La plupart des affiches contemporaines de films tournés dans la région MENA semblent ignorer totalement ces personnages. Dans les affiches de Beyrouth, L’Enfer du devoir, Syriana, Mensonges d’État et Zero Dark Thirty, les têtes et les corps de stars de cinéma occidentales planent au-dessus de fonds obscurs de machines, de flammes, d’immeubles, d’hélicoptères.
Le décor spécifique disparaît presque entièrement, les protagonistes, qui sont toujours étrangers à ces décors, occupent une place prépondérante. Le monde musulman devient un ensemble minimaliste sur lequel l’Occident peut projeter ses propres obsessions.
Nostalgie
L’exposition « Le voleur de Bagdad » offre peu d’exégèse et il appartient aux visiteurs de se faire leur propre opinion face à ces gais mythes orientalistes. Malgré les critiques évidentes à faire des affiches et des films qu’elles représentent, Abou Jaoude suggère que les réactions sont souvent nostalgiques.

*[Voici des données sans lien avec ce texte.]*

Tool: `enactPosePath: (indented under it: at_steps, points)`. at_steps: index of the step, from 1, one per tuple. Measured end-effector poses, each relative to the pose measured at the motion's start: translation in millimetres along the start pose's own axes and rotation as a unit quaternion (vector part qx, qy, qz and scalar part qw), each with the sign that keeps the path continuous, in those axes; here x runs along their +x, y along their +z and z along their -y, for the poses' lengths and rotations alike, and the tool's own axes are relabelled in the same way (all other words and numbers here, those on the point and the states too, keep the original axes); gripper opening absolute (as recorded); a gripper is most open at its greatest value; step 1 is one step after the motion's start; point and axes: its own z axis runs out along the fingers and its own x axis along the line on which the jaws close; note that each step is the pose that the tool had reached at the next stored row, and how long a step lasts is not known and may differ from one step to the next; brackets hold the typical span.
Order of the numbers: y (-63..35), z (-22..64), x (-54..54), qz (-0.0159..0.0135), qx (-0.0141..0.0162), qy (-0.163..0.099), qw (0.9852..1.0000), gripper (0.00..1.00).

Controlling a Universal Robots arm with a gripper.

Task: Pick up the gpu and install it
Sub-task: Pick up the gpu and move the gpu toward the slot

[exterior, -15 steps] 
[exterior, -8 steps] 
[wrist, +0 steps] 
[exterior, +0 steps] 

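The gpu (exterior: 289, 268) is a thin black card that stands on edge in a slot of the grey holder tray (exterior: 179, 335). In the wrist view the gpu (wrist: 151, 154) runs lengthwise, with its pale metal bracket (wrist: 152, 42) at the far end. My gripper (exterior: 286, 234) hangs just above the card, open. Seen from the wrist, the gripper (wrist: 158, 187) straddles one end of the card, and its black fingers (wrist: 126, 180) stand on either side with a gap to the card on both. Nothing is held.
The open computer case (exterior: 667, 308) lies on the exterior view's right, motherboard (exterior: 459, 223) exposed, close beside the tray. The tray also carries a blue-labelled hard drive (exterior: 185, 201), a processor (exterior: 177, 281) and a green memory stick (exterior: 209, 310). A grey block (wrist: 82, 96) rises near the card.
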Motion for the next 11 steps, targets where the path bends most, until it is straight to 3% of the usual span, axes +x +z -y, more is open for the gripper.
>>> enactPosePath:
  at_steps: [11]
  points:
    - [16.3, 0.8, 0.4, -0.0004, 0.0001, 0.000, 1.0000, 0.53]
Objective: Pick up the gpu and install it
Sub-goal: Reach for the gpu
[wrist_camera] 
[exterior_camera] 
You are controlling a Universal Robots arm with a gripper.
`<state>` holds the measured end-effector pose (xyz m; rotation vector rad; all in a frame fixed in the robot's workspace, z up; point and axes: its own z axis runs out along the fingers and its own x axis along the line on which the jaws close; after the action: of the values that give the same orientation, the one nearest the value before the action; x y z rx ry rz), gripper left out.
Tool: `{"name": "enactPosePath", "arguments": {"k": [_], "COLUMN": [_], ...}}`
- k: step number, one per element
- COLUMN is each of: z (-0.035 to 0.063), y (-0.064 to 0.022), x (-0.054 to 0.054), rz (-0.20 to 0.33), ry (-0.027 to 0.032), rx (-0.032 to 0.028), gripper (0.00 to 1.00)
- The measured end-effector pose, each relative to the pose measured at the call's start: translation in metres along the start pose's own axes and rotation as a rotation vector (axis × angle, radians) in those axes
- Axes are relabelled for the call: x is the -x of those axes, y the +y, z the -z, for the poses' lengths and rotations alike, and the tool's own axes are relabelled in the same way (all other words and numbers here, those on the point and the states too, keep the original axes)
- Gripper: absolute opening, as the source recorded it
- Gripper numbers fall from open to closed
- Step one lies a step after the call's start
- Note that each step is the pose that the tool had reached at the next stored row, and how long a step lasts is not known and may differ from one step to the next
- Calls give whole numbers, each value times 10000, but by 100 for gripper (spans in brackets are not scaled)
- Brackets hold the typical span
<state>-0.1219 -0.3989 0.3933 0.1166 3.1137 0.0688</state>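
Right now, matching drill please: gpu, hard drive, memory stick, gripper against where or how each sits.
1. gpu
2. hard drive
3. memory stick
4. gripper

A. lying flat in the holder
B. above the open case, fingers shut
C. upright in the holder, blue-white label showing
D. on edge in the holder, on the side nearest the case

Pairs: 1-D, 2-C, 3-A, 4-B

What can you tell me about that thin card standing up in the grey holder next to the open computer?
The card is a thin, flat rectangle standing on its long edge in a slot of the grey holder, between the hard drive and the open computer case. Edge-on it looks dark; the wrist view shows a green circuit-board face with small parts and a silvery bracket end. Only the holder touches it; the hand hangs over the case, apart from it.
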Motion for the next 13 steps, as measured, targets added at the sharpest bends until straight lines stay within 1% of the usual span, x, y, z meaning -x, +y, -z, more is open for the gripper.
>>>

« Cette dame m’a dit : “C’est un retour 70 ans [en arrière] … C’est de la nostalgie pour nous et pour la nouvelle génération, ils aiment voir ça et le savoir.” »
La même nostalgie conduira peut-être à la vente de tickets pour Aladdin, le nouveau film de Disney, dont le matériel promotionnel suggère une esthétique et une atmosphère en harmonie avec ses prédécesseurs (ce qui a provoqué une controverse sur sa politique raciale).
À une époque où les pages inconfortables de l’histoire sont déchirées ou masquées dans de nombreux milieux, l’enthousiasme d’Abou Jaoude pour sa collection et l’histoire cinématographique, le discours historique et les relations interculturelles qu’elle illustre est à la fois étonnant et contagieux. « Ce qu’il fait est un effort indépendant et individuel que l’État n’est pas en mesure de suivre », explique Omar Thawabeh, responsable de la communication de Dar El-Nimer.
Le regard d’Abou Jaoude s’illumine quand il parle de sa collection, ses gestes deviennent plus expressifs. Son projet est important, dit-il, « car, franchement, nous n’avons pas de mémoire. Rien n’est documenté. Nous voulions donc que cela existe. »
L’exposition « Le voleur de Bagdad : les Arabes au cinéma » à Dar El-Nimer pour les arts et la culture (America street, rue Clémenceau, Beyrouth) se poursuit jusqu’au 25 mai 2019.
Traduit de l’anglais (original) par VECTranslation.